→ What you will do
Return a copy of each line in the listing that includes the word "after".

→ Provided material

□ □ □ □ □

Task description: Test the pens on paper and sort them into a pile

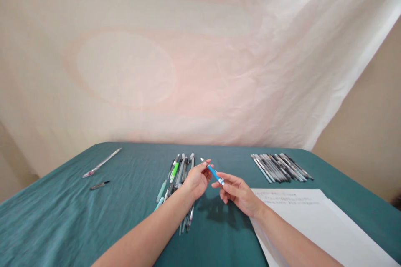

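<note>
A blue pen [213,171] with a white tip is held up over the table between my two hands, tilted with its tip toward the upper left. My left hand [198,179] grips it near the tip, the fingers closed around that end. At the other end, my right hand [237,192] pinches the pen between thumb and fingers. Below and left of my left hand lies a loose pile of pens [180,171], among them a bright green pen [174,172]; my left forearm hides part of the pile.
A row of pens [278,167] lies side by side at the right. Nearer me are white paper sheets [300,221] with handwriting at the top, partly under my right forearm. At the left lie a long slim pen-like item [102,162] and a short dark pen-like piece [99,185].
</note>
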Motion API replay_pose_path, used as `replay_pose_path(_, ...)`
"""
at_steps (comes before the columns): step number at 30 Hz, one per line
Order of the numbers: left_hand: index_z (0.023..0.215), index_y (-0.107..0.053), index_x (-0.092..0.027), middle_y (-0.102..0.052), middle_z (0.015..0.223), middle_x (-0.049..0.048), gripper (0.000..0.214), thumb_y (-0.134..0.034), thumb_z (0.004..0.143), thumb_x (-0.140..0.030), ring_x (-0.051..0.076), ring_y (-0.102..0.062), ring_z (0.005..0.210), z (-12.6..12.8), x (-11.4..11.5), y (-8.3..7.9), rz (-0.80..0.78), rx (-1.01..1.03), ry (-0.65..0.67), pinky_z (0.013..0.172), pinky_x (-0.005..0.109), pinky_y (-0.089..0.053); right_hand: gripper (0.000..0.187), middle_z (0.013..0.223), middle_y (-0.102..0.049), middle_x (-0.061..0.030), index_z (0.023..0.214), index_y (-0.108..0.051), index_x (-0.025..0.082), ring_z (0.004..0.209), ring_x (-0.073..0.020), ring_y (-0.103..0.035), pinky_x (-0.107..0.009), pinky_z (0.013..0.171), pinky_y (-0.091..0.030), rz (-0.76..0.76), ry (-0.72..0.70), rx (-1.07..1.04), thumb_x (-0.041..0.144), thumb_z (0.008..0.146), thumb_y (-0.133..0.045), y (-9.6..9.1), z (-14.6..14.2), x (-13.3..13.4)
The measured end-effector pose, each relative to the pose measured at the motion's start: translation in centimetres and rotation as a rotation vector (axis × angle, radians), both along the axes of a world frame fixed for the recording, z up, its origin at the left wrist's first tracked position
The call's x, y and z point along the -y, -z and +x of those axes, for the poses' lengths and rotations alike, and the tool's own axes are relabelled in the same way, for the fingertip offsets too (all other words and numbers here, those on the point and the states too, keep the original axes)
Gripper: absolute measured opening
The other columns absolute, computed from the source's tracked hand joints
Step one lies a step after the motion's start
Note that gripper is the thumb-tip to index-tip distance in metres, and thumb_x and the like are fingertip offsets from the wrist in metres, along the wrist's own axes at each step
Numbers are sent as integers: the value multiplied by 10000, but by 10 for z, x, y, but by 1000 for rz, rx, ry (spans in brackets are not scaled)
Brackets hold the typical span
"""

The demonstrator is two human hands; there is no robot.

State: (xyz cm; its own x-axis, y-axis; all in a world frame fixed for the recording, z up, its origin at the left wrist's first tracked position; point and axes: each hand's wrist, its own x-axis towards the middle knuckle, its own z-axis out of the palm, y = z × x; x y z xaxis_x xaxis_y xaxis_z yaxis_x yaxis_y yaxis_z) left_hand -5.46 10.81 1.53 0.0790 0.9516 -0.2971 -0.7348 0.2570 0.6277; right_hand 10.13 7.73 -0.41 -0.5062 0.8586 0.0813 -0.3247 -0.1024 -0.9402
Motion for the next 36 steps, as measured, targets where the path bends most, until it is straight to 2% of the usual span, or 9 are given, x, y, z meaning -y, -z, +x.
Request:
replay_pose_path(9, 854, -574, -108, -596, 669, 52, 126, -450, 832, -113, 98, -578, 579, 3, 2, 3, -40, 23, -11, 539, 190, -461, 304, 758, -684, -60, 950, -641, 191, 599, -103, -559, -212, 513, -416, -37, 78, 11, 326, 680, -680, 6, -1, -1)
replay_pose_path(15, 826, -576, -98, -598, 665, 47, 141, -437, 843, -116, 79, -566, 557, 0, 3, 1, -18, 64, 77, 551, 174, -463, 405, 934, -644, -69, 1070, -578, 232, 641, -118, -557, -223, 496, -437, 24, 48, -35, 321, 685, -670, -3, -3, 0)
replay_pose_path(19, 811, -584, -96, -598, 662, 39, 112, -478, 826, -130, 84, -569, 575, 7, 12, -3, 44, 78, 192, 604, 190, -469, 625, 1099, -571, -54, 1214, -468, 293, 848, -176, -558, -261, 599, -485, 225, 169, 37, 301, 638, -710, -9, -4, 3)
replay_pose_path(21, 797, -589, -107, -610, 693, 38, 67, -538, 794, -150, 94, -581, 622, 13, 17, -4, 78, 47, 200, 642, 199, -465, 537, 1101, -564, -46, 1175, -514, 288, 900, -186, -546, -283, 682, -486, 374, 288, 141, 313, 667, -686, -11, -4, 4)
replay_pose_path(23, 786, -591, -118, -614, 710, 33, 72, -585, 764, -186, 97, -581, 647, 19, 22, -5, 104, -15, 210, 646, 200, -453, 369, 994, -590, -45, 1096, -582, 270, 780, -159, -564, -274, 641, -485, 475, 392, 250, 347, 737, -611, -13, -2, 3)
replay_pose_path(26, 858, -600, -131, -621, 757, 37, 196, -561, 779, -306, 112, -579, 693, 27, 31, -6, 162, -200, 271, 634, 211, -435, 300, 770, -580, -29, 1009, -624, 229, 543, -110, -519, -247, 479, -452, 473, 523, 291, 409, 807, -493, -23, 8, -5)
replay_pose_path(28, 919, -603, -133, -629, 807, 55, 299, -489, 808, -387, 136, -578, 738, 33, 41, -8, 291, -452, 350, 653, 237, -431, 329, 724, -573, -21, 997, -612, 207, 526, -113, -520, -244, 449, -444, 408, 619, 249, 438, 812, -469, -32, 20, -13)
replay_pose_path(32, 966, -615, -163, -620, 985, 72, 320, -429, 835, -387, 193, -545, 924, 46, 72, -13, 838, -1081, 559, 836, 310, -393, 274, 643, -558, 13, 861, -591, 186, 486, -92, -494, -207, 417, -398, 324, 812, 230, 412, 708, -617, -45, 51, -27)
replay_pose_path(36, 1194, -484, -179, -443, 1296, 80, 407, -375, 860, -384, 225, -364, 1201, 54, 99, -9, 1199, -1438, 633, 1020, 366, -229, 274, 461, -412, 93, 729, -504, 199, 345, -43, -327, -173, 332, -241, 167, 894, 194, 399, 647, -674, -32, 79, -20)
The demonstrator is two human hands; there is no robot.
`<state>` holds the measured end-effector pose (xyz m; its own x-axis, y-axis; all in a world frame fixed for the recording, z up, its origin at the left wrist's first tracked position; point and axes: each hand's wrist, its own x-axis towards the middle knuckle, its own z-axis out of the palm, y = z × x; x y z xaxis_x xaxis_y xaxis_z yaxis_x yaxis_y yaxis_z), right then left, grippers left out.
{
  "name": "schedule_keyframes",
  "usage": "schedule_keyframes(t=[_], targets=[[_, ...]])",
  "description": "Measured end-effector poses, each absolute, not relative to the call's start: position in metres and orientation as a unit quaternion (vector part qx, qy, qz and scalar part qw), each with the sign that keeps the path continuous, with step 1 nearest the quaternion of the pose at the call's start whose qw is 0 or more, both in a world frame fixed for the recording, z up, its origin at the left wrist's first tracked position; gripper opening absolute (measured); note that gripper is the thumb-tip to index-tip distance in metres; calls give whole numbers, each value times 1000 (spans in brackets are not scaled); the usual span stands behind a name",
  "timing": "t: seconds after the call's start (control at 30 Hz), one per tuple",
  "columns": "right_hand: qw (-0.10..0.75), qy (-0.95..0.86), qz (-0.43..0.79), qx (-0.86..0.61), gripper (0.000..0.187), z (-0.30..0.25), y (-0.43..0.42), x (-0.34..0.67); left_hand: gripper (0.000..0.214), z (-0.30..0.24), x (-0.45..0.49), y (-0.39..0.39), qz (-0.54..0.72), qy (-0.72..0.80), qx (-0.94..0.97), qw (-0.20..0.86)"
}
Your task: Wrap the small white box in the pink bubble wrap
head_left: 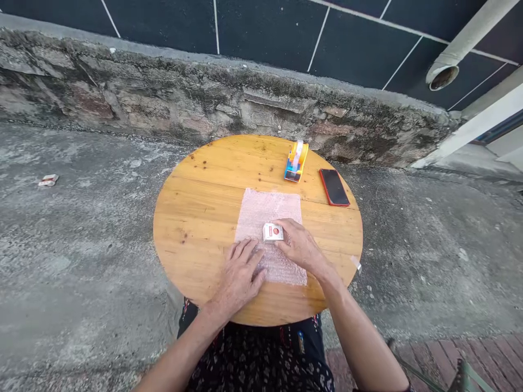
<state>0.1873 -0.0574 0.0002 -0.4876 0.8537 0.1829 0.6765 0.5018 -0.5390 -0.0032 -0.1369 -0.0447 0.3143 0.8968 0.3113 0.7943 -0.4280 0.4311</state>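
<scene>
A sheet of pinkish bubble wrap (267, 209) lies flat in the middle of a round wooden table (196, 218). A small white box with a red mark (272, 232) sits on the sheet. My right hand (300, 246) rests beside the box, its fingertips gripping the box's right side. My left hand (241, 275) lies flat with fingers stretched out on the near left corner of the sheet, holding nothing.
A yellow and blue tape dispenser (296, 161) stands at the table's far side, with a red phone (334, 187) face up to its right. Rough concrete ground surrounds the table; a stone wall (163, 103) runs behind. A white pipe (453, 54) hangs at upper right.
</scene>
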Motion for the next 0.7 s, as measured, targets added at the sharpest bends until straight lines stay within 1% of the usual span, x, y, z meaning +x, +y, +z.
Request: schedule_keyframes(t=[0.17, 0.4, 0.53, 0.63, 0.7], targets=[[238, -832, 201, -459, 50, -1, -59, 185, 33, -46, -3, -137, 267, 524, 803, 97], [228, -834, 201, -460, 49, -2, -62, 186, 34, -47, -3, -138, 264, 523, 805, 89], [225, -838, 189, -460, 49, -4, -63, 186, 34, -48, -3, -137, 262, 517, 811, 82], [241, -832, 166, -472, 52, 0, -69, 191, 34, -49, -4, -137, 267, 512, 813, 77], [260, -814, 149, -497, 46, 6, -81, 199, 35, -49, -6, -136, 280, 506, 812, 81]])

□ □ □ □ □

→ Result for this task
Step one lies a step after the motion's start
  "timing": "t: seconds after the call's start (control at 30 Hz), one per tuple",

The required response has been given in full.